Bipolar Disorder is not just what many people understand about this condition, episodes of uncontrolled mania followed by deep depression. On many occasions, the mood is unstable and mistaken for conditions like recurrent depression which does not seem to respond to antidepressants. This clinic will bring the opportunity to establish an accurate diagnosis and provide the most appropriate treatment responsive to the person's needs.
Studies suggest that the universal lifetime prevalence for Bipolar Illness is 2.4% (Frank E. 2011), and the prevalence for Bipolar Spectrum conditions is 5% according to recent research (Bipolar UK). A UK study suggests that between 3.3% and 21.6% of Primary Care patients diagnosed with Unipolar Depression might have an undiagnosed Bipolar Disorder (Smith et al 2010). Bipolar UK figures suggest that on average it takes 10.5 years to receive a correct diagnosis for Bipolar in the UK, and that before it is diagnoses there is a misdiagnosis with an average of 3.5 times.

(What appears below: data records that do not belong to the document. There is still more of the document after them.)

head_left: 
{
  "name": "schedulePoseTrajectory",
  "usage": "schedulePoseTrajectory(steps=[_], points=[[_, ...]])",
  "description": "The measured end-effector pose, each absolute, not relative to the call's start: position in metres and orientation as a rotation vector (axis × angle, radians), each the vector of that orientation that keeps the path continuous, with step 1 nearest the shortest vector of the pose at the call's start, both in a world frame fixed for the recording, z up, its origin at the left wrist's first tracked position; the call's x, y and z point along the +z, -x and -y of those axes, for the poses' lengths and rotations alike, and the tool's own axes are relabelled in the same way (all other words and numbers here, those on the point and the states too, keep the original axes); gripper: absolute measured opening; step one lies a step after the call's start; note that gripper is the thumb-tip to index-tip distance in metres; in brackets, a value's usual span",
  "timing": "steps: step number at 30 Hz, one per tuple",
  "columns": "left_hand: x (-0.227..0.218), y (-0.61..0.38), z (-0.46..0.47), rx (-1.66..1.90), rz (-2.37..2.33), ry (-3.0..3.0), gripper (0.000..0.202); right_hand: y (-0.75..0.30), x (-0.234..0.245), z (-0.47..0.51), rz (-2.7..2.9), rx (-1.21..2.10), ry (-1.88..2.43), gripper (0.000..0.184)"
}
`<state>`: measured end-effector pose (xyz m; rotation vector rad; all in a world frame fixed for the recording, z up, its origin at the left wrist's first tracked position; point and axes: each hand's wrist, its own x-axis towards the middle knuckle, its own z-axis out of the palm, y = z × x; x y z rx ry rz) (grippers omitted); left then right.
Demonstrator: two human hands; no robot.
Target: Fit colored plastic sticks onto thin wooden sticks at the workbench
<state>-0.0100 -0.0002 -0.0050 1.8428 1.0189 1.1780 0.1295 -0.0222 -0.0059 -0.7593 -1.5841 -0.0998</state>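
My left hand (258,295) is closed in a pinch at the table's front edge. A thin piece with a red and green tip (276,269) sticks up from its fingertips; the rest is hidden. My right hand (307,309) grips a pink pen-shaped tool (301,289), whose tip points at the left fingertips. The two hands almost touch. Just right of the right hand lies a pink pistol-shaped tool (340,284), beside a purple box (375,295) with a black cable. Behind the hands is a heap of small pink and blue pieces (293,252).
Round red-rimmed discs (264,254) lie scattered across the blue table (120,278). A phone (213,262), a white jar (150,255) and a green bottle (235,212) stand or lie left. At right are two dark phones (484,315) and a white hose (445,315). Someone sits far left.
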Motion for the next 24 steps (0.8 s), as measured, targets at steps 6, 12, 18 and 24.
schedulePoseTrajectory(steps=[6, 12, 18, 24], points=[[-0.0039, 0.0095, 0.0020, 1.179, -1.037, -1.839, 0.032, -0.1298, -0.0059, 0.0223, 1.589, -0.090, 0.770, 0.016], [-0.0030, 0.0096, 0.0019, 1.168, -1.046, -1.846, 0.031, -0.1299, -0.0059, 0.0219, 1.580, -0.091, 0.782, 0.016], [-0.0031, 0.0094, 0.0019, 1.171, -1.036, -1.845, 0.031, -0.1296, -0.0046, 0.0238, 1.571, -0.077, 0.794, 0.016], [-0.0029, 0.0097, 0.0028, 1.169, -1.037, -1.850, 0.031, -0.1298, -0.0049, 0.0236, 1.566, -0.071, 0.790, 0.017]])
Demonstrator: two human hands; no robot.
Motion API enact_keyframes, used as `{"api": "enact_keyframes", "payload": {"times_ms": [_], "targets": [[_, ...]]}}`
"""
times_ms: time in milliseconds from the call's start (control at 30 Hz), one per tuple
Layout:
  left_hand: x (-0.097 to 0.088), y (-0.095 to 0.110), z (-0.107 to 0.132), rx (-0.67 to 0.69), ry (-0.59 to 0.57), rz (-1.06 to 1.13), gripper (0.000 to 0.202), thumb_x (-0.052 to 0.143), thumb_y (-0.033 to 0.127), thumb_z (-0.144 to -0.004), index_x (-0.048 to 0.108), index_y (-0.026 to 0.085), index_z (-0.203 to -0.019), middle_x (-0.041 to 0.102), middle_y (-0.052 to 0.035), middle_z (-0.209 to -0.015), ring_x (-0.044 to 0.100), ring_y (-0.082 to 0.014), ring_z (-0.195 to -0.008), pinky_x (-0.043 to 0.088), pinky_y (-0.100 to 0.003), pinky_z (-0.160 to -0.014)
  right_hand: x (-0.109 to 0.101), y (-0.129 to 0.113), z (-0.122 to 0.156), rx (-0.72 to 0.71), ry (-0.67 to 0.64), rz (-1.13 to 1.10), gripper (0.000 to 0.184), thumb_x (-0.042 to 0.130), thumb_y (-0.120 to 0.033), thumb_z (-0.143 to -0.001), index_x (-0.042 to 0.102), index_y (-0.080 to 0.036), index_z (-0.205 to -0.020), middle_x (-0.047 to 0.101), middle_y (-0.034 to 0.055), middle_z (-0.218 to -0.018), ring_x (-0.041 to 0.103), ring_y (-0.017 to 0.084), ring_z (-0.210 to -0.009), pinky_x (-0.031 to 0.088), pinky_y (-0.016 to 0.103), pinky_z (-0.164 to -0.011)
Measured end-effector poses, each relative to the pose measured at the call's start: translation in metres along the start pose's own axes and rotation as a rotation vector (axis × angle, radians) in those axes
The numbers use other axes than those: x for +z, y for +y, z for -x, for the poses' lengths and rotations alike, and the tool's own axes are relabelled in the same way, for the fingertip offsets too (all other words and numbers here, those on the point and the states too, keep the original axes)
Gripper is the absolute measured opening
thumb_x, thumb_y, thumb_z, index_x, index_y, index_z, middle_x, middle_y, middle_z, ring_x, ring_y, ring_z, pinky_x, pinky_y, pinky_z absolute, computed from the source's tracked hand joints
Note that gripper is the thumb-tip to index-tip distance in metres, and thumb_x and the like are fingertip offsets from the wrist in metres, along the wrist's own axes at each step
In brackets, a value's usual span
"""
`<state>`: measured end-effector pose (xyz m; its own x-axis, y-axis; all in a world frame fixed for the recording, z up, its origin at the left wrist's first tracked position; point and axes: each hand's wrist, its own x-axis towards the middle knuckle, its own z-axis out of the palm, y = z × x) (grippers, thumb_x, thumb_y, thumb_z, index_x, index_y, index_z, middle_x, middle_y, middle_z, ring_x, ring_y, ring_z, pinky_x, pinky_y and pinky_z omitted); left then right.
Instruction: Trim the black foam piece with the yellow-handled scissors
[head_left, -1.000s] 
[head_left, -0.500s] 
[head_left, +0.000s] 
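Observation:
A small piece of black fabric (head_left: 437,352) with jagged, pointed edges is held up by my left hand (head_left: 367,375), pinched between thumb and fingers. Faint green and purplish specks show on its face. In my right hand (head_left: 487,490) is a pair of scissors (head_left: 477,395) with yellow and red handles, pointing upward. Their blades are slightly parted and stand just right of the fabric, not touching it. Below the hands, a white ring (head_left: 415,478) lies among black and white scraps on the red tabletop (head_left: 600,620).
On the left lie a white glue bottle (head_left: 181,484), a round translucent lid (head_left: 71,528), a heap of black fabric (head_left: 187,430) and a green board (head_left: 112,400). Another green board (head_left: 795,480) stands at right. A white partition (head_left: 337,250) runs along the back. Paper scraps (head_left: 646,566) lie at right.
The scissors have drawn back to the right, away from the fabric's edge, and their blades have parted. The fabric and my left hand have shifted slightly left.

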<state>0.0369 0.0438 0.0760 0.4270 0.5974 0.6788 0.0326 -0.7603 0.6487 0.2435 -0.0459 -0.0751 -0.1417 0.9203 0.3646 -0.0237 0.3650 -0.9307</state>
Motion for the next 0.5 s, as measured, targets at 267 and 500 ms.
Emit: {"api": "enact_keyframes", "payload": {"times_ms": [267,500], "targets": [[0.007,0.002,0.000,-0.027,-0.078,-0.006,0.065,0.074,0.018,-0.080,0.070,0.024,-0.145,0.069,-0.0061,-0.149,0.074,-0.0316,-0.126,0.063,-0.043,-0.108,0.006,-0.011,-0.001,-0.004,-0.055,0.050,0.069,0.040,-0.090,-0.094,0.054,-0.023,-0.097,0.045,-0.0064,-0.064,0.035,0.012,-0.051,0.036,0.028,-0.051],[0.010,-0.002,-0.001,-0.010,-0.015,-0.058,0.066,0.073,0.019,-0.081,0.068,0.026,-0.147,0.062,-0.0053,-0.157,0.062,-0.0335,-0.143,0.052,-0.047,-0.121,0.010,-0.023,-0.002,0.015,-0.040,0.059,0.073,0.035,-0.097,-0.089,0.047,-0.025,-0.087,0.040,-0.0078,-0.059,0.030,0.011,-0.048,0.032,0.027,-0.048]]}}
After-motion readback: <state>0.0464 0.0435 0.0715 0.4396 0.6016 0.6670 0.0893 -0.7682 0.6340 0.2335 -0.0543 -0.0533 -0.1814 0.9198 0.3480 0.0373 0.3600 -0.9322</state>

But the difficulties about establishing an accurate diagnosis are multifactorial. Patients themselves tend to present to services when they are depressed rather than elated as they tend to enjoy the initial stages of hypomania. Sometimes, those initial stages are followed by mania; when it happens it is more likely that patients attract the services attention if not by directly presenting themselves, being referred by others. In those cases it is easier to establish the diagnosis. However those manic episodes can take a long time to happen and in the meantime, the condition remains undiagnosed or misdiagnosed as Unipolar Depression which might be treatment resistant.
Many times, the initial stages of hypomania are not followed by full mania, and the most salient part of the condition is the depression. Then, the condition tends to be misdiagnosed as recurrent depression. This is typical in Bipolar type II, where depression is more prominent than elation of mood. This type of depression does not tend to respond to antidepressants which worsen the condition by triggering a Mixed Affective State with mixed features of mania and depression or a Rapid Cycling presentation. Both presentations can also happen spontaneously. A Mixed Affective State might be a risky situation for patients who presenting with suicidal ideation might have the energy and motivation to carry out the suicidal act.
In addition, the Bipolar Illness might be misdiagnosed as Emotionally Unstable Personality.
Bipolar Illness can many times be masked by excessive drinking to which patients resort in order to quell untreated symptoms.
But also, there is the risk of give patients a diagnosis of Bipolar Illness when they do not have it, and sometimes the publicity around this condition might induce people to believe they have it and seek this diagnosis.
Hence the importance of establishing an accurate diagnosis followed by an appropriate treatment tailored to the needs of that particular patient.